Malware is written for the installed market...and at this time that is PC. There are Mac virii out there, and more coming each day... because the malware authors have realized that Mac fanbois have more money and less exposure to their tricks simply because those users aren't used to them... yet!

because the malware authors have realized that Mac fanbois have more money and less exposure to their tricks simply because those users aren't used to them

yap. apple fanboys are a quite homogenous audience. so it makes complete sense to choose them as target group..

The real reason people around me switched to Apple was the safety from viruses.

..plus they seem to be a bit naive and not resistant against malware and viruses because of lack of contact. that could compromise much more systems relatively to the pc world.

Obviously the intent of an exploit is to infect as many machines as possible so it only makes sense that you would target the largest group.

no more. think about the possibilities and the bigger fallout percentage.

That is some scary hacking going on:

The iPhone's code signing mechanism requires code loaded into memory to carry a valid digital signature before it can be executed. To get around it, the researchers used a technique known as return-oriented programming, which takes pieces of valid code and rearranges them to form the malicious payload.

As a result, the hackers were able to create a website that when visited by the Apple smartphone forced it to spill a copy of its SMS database. The file includes a list of contacts as well as complete copies of messages that have been sent and received.

As the hacking contest shows us every year, web facing applications are continuing to be a challenge. Amazing to me that just visiting a website can cause that kind of a data spill!

I recently acquired my first virus in ten years by visiting a maliciously hacked site with a PC version of Opera AND up-to-date anti-virus software.
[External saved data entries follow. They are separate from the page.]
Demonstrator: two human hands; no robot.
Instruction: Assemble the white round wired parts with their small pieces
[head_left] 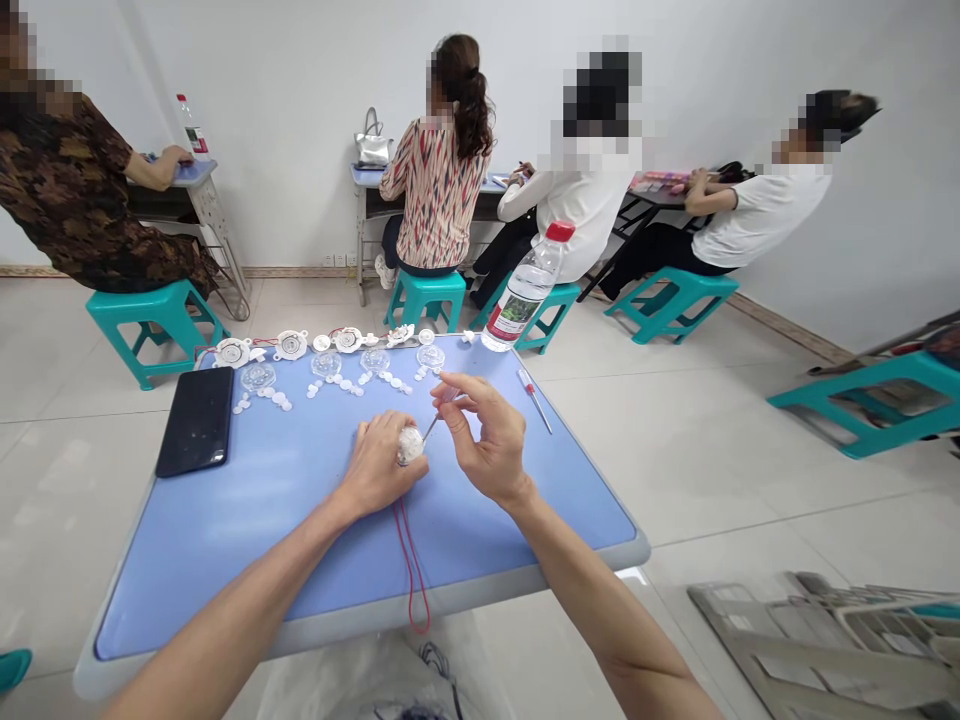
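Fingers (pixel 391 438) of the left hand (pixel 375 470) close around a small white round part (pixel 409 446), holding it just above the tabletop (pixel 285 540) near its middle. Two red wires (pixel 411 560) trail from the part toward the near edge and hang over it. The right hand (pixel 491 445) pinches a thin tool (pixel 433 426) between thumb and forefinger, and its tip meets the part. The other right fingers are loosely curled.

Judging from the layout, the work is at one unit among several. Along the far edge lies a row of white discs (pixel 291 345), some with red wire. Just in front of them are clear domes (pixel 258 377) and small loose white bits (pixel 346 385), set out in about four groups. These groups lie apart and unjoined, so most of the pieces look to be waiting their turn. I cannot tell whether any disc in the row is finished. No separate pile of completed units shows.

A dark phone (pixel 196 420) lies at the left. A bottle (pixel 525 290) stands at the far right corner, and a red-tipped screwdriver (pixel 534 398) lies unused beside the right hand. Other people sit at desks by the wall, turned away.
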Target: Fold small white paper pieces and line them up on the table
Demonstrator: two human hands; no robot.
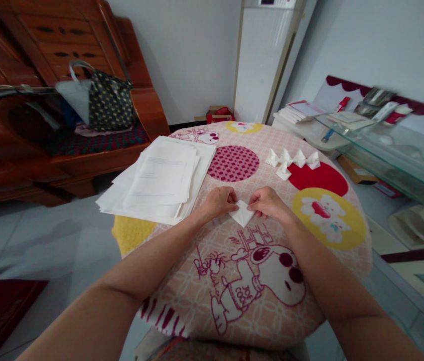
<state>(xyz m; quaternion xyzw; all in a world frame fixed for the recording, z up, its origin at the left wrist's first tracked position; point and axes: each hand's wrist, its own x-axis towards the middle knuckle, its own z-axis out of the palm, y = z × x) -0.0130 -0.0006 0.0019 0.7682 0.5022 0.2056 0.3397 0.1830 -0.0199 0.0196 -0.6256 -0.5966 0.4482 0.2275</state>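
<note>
A small folded white paper, diamond-shaped with one corner toward me, lies low over the patterned tablecloth. My left hand pinches its left corner between thumb and fingers. On the opposite corner, my right hand has a similar pinch. Beyond the right hand sit several small folded paper pieces, grouped close together with pointed tops. To the left of my hands is a stack of white paper sheets, the top ones carrying faint printed lines.
Left of the round table stands a carved wooden bench with a dark patterned bag on it. A glass-topped shelf unit holding papers and cups is at the right. A tall white cabinet-like unit rises behind the table.
</note>
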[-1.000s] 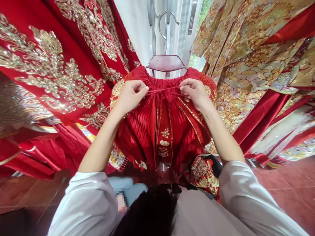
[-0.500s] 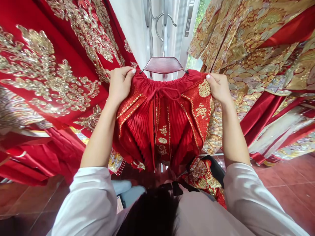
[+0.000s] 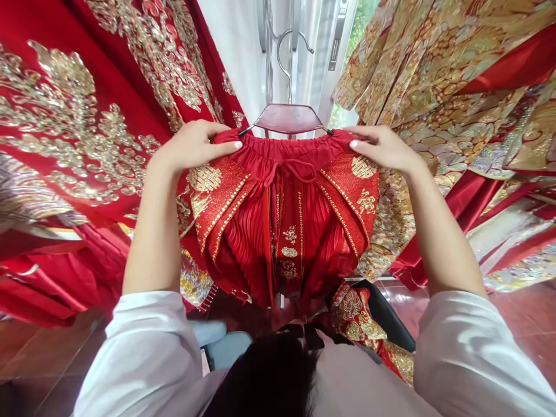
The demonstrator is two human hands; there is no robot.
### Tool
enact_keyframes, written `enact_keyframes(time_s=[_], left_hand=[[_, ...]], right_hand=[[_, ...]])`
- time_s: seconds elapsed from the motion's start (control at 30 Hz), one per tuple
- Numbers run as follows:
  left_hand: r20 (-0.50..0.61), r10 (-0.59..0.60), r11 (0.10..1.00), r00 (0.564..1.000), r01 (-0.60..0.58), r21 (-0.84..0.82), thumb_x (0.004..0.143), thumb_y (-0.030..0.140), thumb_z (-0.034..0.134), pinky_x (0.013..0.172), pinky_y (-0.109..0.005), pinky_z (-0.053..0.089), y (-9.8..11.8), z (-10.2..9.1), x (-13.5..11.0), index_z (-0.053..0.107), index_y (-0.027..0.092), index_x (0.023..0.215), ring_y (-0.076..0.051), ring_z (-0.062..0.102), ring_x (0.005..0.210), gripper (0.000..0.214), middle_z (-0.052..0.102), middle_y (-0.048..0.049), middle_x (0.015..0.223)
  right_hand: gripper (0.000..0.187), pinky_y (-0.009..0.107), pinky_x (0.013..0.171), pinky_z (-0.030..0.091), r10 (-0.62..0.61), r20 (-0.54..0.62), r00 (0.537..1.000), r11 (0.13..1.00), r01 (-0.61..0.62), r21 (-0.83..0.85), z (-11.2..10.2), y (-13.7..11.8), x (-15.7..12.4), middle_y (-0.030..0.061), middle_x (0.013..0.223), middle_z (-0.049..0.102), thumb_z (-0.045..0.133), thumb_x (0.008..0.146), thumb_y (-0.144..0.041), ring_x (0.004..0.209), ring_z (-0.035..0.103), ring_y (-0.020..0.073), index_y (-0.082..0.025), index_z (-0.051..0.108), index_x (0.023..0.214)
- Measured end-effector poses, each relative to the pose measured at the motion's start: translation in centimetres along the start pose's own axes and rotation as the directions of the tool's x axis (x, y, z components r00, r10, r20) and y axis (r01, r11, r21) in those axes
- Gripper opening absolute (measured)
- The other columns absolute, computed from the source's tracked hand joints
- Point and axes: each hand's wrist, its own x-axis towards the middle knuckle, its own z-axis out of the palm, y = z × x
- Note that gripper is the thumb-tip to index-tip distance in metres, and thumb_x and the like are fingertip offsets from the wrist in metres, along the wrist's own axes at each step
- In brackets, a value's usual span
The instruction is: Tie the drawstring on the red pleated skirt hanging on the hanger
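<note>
A red pleated skirt (image 3: 286, 231) with gold embroidery hangs from a hanger (image 3: 287, 116) straight ahead. Its gathered waistband has a tied red drawstring bow (image 3: 290, 168) at the middle. My left hand (image 3: 191, 146) lies flat on the waistband's left end, fingers stretched toward the hanger clip. My right hand (image 3: 382, 147) rests on the right end of the waistband, fingers spread over the fabric. Gold-trimmed red panels (image 3: 356, 197) fall down both sides of the skirt below my hands.
A red garment with heavy gold embroidery (image 3: 87, 127) hangs close on the left. Gold-patterned robes (image 3: 456, 87) hang close on the right. A window (image 3: 304, 52) lies behind the hanger. Red floor tiles (image 3: 521, 301) show below.
My hands let go of the drawstring, which now hangs as a tied bow. They moved outward to the waistband ends and went from pinching the fabric to lying flat on it.
</note>
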Motion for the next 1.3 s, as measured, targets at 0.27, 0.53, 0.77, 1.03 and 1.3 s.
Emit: enact_keyframes(time_s=[0.27,0.53,0.77,1.03,1.3], left_hand=[[-0.415,-0.142,0.99,0.899,0.131,-0.055,0.094,0.036,0.045,0.069,-0.028,0.034,2.1,4.2,2.2,0.024,0.02,0.053,-0.012,0.034,0.06,0.049,0.024,0.0017,0.055],[-0.47,-0.001,0.999,0.882,0.022,0.037,0.085,0.043,0.054,0.088,-0.035,0.038,2.8,5.9,-0.8,0.047,0.022,0.076,-0.027,0.053,0.102,0.024,0.058,-0.0068,0.083],[-0.387,0.001,0.999,0.922,0.019,0.047,0.084,0.047,0.056,0.082,-0.034,0.039,2.1,4.3,-1.1,0.053,0.022,0.079,-0.023,0.055,0.087,0.026,0.055,-0.0026,0.072],[-0.345,0.06,0.975,0.937,0.02,0.222,0.089,0.062,0.037,0.072,-0.032,0.043,-2.4,3.3,-1.4,0.053,0.018,0.072,-0.014,0.048,0.068,0.05,0.045,0.0006,0.067],[-0.641,-0.031,0.976,0.767,0.162,0.148,0.09,0.043,0.049,0.1,-0.061,0.024,-1.7,14.5,-14.7,0.027,0.018,0.141,-0.035,0.027,0.134,0.06,0.034,-0.0177,0.142]], right_hand=[[0.061,0.023,0.053,0.032,-0.002,-0.051,0.999,0.999,0.005,0.054,1.5,0.3,2.3,-0.0024,0.054,0.023,0.042,0.081,-0.072,0.054,0.028,0.0087,-0.018,0.032,0.055],[0.05,0.03,0.075,0.045,0.003,-0.137,0.991,1.0,-0.005,-0.013,2.4,0.2,0.2,0.0012,0.071,0.056,0.045,0.084,-0.064,0.075,0.053,0.0159,-0.017,0.061,0.078],[0.053,0.04,0.092,0.046,0.055,-0.266,0.963,0.998,-0.049,0.027,2.9,2.8,-3.4,0.0079,0.106,0.066,0.049,0.081,-0.064,0.099,0.06,0.023,-0.02,0.064,0.106],[0.054,0.038,0.101,0.04,0.05,-0.281,0.958,0.999,-0.048,0.016,2.7,1.7,-4.7,0.0096,0.115,0.062,0.042,0.087,-0.062,0.108,0.056,0.021,-0.017,0.06,0.113],[0.048,0.042,0.098,0.042,0.439,-0.385,0.812,0.874,-0.485,-0.025,9.5,6.8,-20.9,0.0119,0.115,0.059,0.028,0.092,-0.053,0.116,0.053,0.0235,-0.02,0.055,0.113]])
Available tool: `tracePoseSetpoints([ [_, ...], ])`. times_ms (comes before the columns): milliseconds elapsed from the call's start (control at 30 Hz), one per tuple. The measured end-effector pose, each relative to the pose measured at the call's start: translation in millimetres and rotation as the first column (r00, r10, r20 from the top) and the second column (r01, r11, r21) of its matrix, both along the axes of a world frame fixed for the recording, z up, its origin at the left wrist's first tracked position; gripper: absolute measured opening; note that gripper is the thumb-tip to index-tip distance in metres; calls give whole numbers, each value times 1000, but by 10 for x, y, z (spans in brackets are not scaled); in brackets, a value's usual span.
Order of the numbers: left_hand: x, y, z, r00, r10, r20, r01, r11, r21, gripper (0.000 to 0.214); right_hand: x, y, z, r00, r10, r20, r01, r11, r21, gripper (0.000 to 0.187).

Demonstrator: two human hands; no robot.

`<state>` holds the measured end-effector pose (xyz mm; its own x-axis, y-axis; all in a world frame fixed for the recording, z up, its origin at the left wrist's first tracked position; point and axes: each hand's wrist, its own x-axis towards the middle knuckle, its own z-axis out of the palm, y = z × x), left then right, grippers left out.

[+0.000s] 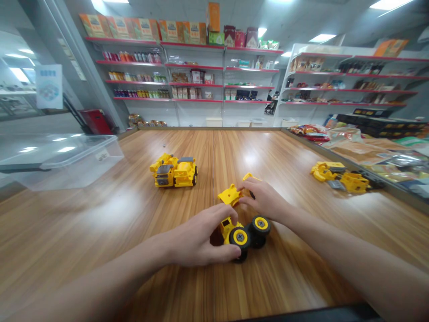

No doubt about it, web facing applications have a tough life.

The article referenced in the OP spoke of web facing applications, not the underlying OS. I'm wondering how secure linux browser versions are. There is a linux Firefox version... perhaps it suffers from the same exploits as the Win and Mac versions.

PC is beginning to work diligently to prevent malware success... Mac is (whether most know it or not) gearing up. Adobe finally woke up to exploits of their web apps... will linux be far behind?

We know the bad guys aren't going to quit. They just migrate to where they have less resistance.

succumbing to exploits that allowed them to be remotely commandeered

That's a joke and a half. Being remotely commandeered is a design feature built in for company and government benefit, you can't blame the hacker for running into some of these back doors.